Afghan Woman Reportedly Executed By Taliban On Video 









> In a scene that recalled the kind of pre-9/11 reign of terror that many thought ended with the U.S. invasion of Afghanistan, a video showing the public execution of a woman accused of adultery by a Taliban militant has sparked outrage in the country and around the world.
> 
> The three-minute video, obtained by Reuters, shows a woman in a burka being shot repeatedly as some 150 men cheer and yell "mujahideen." The killing took place in Charikar in Parwan Province, not far from the capital of Kabul.
> 
> ...



Afghan Woman Reportedly Executed By Taliban On Video


----------



## syrenn (Jul 9, 2012)

> "After 10 years (of foreign intervention), and only a few kilometres from Kabul... how could this happen in front of all these people?" said Fawzia Koofi a female lawmaker and campaigner for girls' education after watching the video. "It is really very much a sharp turn, and a huge backward (step)."





how can this happen she asks..... idiot....  Did she expect anything else with muslims?


----------



## manifold (Jul 9, 2012)

Look on the bright side, it's one less womb that can be used to bear future terrorists.


----------



## High_Gravity (Jul 9, 2012)

syrenn said:


> > "After 10 years (of foreign intervention), and only a few kilometres from Kabul... how could this happen in front of all these people?" said Fawzia Koofi a female lawmaker and campaigner for girls' education after watching the video. "It is really very much a sharp turn, and a huge backward (step)."
> 
> 
> 
> ...



She is assuming we have US Troops on every street corner in Afghanistan to stop shit like this from happening but the reality is we don't, this shit will be even worse when we leave too.
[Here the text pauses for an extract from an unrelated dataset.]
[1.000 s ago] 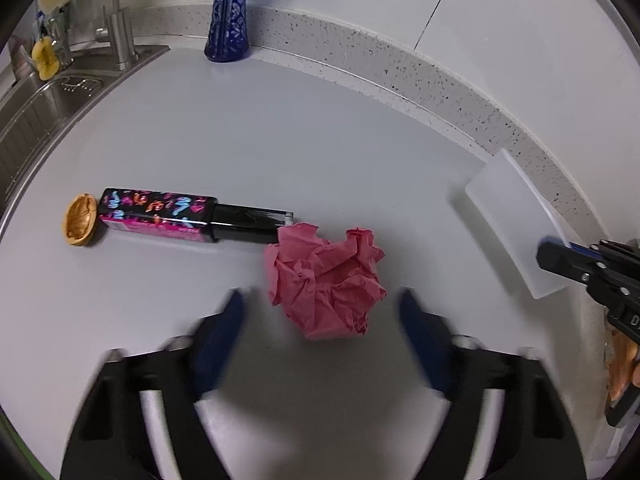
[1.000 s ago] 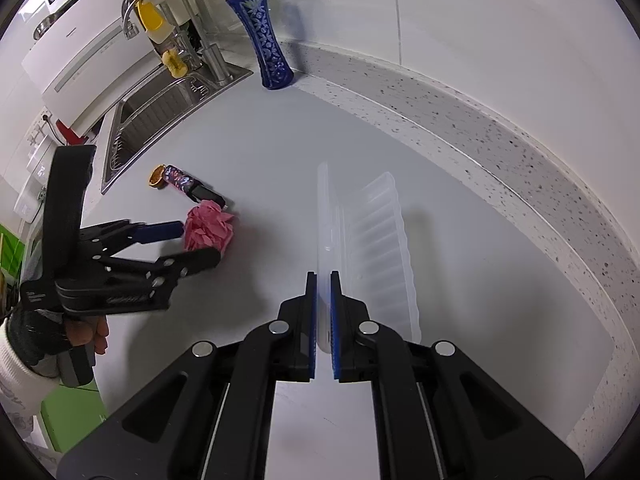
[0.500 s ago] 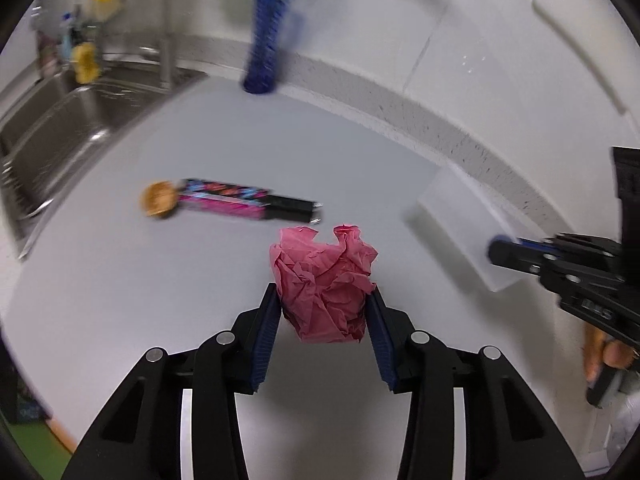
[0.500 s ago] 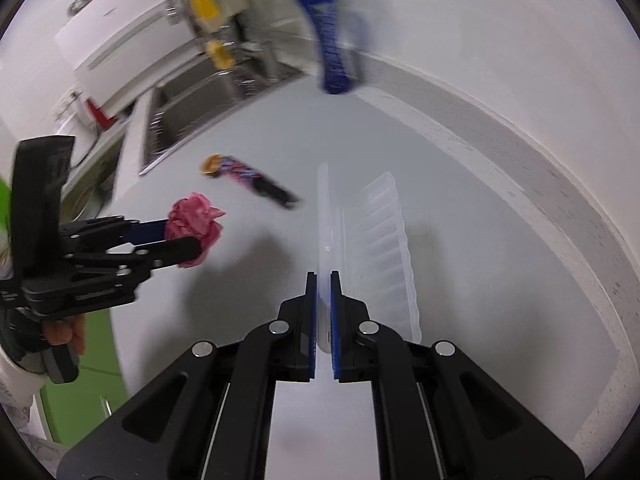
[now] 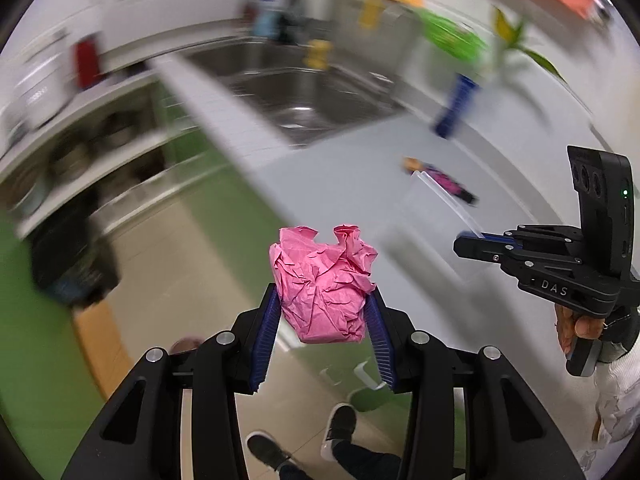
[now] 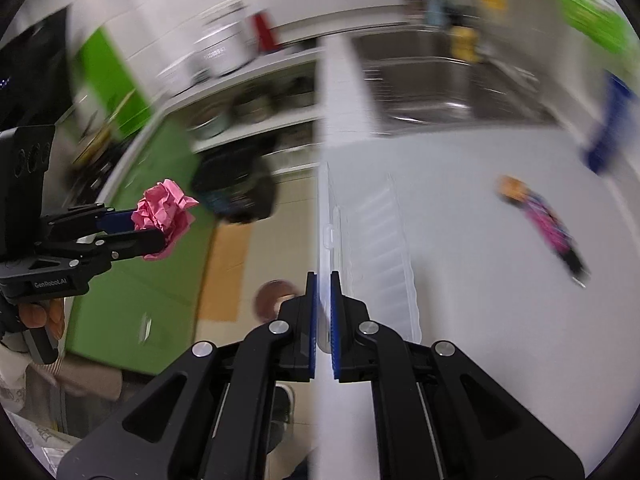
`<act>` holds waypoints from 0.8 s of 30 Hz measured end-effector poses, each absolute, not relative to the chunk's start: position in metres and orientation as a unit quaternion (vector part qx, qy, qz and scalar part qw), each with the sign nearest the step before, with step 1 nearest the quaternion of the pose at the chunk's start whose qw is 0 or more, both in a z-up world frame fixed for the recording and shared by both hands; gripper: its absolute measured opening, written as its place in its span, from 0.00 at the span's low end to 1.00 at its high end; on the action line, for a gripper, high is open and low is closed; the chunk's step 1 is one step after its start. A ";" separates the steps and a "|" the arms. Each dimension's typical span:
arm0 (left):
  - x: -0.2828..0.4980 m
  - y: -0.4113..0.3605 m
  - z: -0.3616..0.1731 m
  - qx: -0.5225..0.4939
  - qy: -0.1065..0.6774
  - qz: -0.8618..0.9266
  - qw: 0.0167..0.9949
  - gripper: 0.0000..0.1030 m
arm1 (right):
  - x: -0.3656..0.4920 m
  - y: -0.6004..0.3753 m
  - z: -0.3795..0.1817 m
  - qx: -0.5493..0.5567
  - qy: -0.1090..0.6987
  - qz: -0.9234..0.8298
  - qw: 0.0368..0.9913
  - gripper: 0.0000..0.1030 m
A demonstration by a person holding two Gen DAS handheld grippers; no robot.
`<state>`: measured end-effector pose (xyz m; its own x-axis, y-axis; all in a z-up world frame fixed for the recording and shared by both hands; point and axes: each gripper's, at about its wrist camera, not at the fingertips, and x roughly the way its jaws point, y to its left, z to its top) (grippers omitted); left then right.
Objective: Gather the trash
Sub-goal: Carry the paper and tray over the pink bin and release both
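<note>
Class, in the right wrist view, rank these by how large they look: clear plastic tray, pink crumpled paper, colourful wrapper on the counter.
1. clear plastic tray
2. pink crumpled paper and colourful wrapper: alike, blurred, unranked.

the background in both wrist views is smeared by motion: the sink [image 5: 304, 92], the shelves [image 5: 100, 148] under the counter and the blue vase [image 5: 456, 106] show only as streaks, and the items on the shelves cannot be made out. the colourful wrapper [image 6: 550, 230] on the counter [image 6: 460, 208] is too blurred to read. the lower part of the pink crumpled paper [image 5: 326, 282] sits hidden between the blue pads [image 5: 266, 328]. the person's shoes [image 5: 266, 448] are cut off at the bottom edge.
</note>
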<state>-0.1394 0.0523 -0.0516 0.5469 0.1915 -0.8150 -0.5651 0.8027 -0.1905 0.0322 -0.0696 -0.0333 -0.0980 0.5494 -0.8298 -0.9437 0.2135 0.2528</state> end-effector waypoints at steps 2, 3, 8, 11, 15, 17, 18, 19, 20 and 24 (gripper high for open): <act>-0.179 0.067 -0.052 -0.236 0.414 0.255 0.841 0.41 | -0.001 -0.041 -0.036 -0.233 0.445 0.611 0.612 0.05; -0.196 0.073 -0.053 -0.242 0.412 0.269 0.837 0.41 | -0.018 -0.026 -0.038 -0.238 0.442 0.622 0.600 0.05; -0.269 0.110 -0.071 -0.269 0.406 0.318 0.813 0.41 | -0.087 0.030 -0.060 -0.265 0.438 0.654 0.557 0.05; -0.289 0.136 -0.105 -0.284 0.411 0.333 0.800 0.41 | -0.122 0.066 -0.093 -0.285 0.440 0.664 0.533 0.05; -0.311 0.174 -0.182 -0.305 0.417 0.340 0.786 0.41 | -0.147 0.106 -0.166 -0.306 0.451 0.663 0.513 0.05; -0.319 0.194 -0.235 -0.323 0.418 0.340 0.778 0.41 | -0.156 0.124 -0.215 -0.318 0.457 0.659 0.505 0.05; -0.321 0.204 -0.263 -0.330 0.419 0.340 0.775 0.41 | -0.159 0.128 -0.232 -0.321 0.458 0.659 0.503 0.05; -0.323 0.213 -0.290 -0.337 0.419 0.340 0.772 0.41 | -0.162 0.132 -0.250 -0.324 0.459 0.658 0.501 0.05; -0.324 0.220 -0.312 -0.343 0.418 0.340 0.769 0.41 | -0.165 0.138 -0.273 -0.328 0.459 0.658 0.499 0.05; -0.328 0.242 -0.390 -0.360 0.415 0.339 0.764 0.41 | -0.167 0.149 -0.344 -0.337 0.465 0.652 0.495 0.05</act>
<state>-0.3277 0.2419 -0.3902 0.4252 0.2183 -0.8784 -0.8166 0.5111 -0.2683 -0.1667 0.1491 -0.3442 -0.2828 0.3318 -0.9000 -0.9590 -0.0784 0.2724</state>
Its time to stop fucking around and just bring our men and women home.


----------



## High_Gravity (Jul 11, 2012)

Afghans Protest Execution Of Woman 








> KABUL, Afghanistan -- Dozens of men and women took to the streets of Kabul on Wednesday to protest the recent public slaying of an Afghan woman accused of adultery whose gruesome, execution-style killing was captured on video.
> 
> The footage, which surfaced recently, shows the woman being shot multiple times about 10 days ago in Parwan province, north of the Afghan capital. The gunman was encouraged by people who stood nearby, smiling and cheering.
> 
> ...



Afghans Protest Execution Of Woman


----------



## ima (Jul 12, 2012)

The mobs execute people every day in the US, get mad about that first please.


----------



## High_Gravity (Jul 12, 2012)

ima said:


> The mobs execute people every day in the US, get mad about that first please.



Bullshit.


----------



## ima (Jul 12, 2012)

High_Gravity said:


> ima said:
> 
> 
> > The mobs execute people every day in the US, get mad about that first please.
> ...



Why bs? It's true. Tally up all the mobs, gangs, dealers... who get shot every day. EVERY DAY.
You could add in all the women in the US who will get beaten today. Nobody cares about them.


----------



## High_Gravity (Jul 12, 2012)

ima said:


> High_Gravity said:
> 
> 
> > ima said:
> ...



Bullshit.


----------



## manifold (Jul 12, 2012)

ima dumbass said:
			
		

> derp derp double derp!



your chinstrap needs tightening yo


----------



## Sallow (Jul 12, 2012)

Wouldn't be the first time.

The Taliban&#8217;s bravest opponents - Salon.com


----------



## ima (Jul 12, 2012)

High_Gravity said:


> ima said:
> 
> 
> > High_Gravity said:
> ...



10,000 people in the US die every year from gunshots, never mind the people who are just injured and don't die. You saying it's not true, no one dies? And no women will get beaten today in the US? Really?


----------



## High_Gravity (Jul 12, 2012)

ima said:


> High_Gravity said:
> 
> 
> > ima said:
> ...



What happened to this woman in Afghanistan is completely different than a random murder idiot. Nice try. Trying to compare this to a woman beaten in the US is just retarded.


----------



## manifold (Jul 12, 2012)

ima said:


> High_Gravity said:
> 
> 
> > ima said:
> ...



You're comparing criminal acts, that carry up to a life sentence or worse if convicted, with legal execution (under Sharia Law) of a woman for getting laid.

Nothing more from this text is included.